The bitcoin buzz in Argentina also hasn’t gone unnoticed by local politicians. It was the country’s youngest mayor Martin Yeza who tweeted that his mid-term agenda will include bitcoin implementation and regulatory approval for the popular ridesharing platform Uber.
Embracing bitcoin would be a big step forward in the path toward the economic freedom objectives of this government, which has already ended the “cepo” capital controls created by the former administration. Macri’s government has also announced the softening of import-export restrictions, among other important liberalization efforts.
While it isn’t clear if the Brazilian and Venezuelan governments will respond to bitcoin in the same way, Bitcoin will be front and center in the changes the Argentine government is making to counter the economic crisis.

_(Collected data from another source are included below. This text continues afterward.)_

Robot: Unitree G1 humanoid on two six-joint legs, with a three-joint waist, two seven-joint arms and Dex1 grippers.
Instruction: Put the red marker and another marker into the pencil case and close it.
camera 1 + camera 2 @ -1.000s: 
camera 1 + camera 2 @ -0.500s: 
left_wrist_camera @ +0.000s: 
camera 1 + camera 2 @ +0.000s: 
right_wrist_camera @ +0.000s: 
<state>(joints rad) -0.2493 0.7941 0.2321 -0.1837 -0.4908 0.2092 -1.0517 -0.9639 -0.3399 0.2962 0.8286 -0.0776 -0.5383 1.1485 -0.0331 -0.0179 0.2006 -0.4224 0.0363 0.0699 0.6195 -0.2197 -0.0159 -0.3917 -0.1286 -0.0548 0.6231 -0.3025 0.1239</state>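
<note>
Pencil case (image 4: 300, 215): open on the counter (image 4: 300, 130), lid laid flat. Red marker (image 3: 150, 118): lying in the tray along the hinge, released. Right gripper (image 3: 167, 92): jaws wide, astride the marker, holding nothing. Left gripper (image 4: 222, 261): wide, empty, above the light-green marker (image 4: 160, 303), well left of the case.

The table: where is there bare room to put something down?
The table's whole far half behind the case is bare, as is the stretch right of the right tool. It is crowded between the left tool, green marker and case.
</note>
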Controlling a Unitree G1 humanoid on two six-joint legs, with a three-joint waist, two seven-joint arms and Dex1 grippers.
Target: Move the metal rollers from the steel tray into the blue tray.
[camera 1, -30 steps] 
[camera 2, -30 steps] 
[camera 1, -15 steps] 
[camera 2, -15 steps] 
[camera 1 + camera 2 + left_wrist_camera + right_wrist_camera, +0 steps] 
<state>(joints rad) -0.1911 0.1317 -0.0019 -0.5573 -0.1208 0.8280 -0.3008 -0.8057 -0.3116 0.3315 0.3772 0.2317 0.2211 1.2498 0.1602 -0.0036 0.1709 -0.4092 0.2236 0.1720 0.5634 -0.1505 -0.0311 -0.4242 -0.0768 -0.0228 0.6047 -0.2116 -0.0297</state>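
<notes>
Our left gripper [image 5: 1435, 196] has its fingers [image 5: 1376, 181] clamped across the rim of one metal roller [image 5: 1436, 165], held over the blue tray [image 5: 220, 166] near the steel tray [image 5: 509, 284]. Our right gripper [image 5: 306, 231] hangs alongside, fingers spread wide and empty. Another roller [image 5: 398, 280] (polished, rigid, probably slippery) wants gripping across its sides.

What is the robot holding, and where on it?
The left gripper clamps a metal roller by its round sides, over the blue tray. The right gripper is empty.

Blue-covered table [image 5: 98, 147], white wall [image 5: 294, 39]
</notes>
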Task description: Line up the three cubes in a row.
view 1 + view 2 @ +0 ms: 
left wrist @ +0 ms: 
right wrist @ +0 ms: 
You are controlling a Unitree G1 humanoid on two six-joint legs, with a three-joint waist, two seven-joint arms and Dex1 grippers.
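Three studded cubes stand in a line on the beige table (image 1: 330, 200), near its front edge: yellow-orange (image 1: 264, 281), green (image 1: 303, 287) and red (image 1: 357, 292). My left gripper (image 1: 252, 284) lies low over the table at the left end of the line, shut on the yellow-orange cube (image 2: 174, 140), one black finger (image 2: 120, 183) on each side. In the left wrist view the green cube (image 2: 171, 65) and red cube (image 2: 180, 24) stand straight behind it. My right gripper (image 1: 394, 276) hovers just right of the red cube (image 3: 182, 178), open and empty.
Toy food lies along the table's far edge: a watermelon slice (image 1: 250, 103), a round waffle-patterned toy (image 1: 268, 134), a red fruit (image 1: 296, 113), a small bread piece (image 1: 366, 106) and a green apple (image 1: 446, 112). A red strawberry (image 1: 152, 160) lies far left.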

Roadblocks to bitcoin adoption
Although bitcoin usage is growing rapidly in Latin America, it still faces several obstacles. E-commerce hasn’t yet had the same impact in Latin America as it has had in the larger markets of North America and Europe. While some Latin Americans distrust their own currencies, they’re not all ready to use bitcoin in day-to-day transactions or rely on it as a store of value.
Another challenge to adoption is the friction for consumers to buy and sell bitcoin. There are few large bitcoin exchanges or bitcoin wallets in the markets where bitcoin is picking up the most steam, and transferring money to exchanges outside ofLatin America is difficult. While Mexican and Brazilian users have a growing base of exchanges with Bitso, MexBT and Volabit (Mexico) and Mercado Bitcoin, FoxBit and Bitcointoyou (Brazil), Argentina and Venezuela’s exchange resources are still limited.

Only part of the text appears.